Dede Smith puts the Sonjia Smith contribution in another light. “I know it was shocking. But David Toscano has a war chest of hundreds of thousands of dollars. Sonjia Smith is not a corporation. She doesn’t ask for stuff.”

Sonjia Smith has a history of supporting progressive candidates. Her husband, Michael Bills, started Clean Virginia, a PAC that contributes to candidates who eschew Dominion donations, which both Hudson and Galvin have done.

Observes Norris, “That was a pretty powerful signal people involved in clean energy are tired of the status quo.” Dominion has the capacity to invest in campaigns, he says. “I think [Smith and Bills] were pretty displeased with Delegate Toscano and wanted to shake up Dominion’s political influence.

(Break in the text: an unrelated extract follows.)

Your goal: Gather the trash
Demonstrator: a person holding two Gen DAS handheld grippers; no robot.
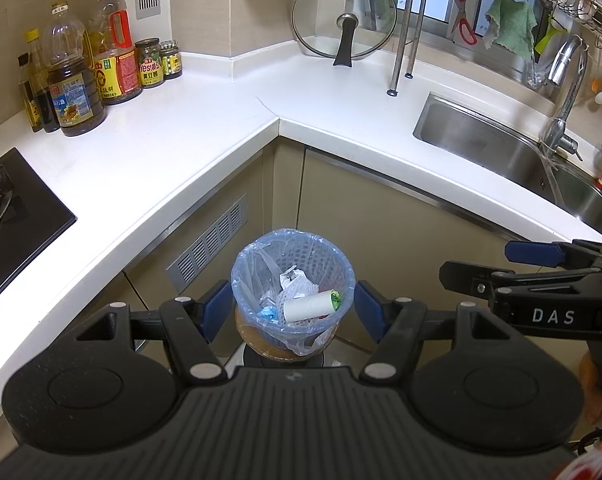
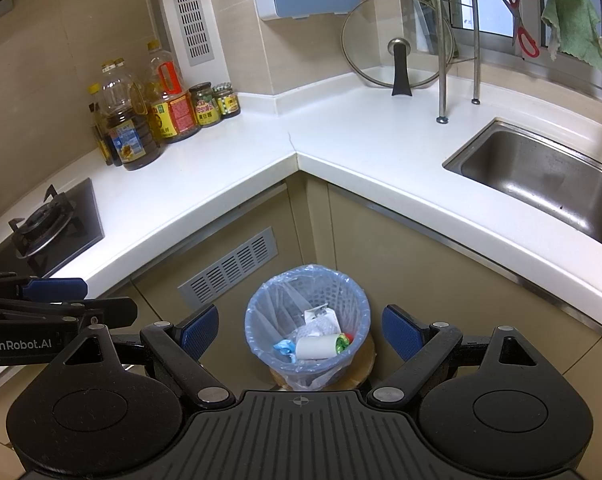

The flip side, he says, “Does it raise questions about a candidate when she has so much cash from one source?”

No Republicans have announced a run for the seat, so whoever wins the June 11 primary is pretty much headed to Richmond.

On May 16, Toscano came out for Galvin, citing her experience and long local ties to the community. But he added, “I will give my wholehearted support to whoever wins the Democratic primary.”

The outcome depends on who shows up at the polls, and primaries traditionally have lower turnout—although that’s changed some since the 2016 election.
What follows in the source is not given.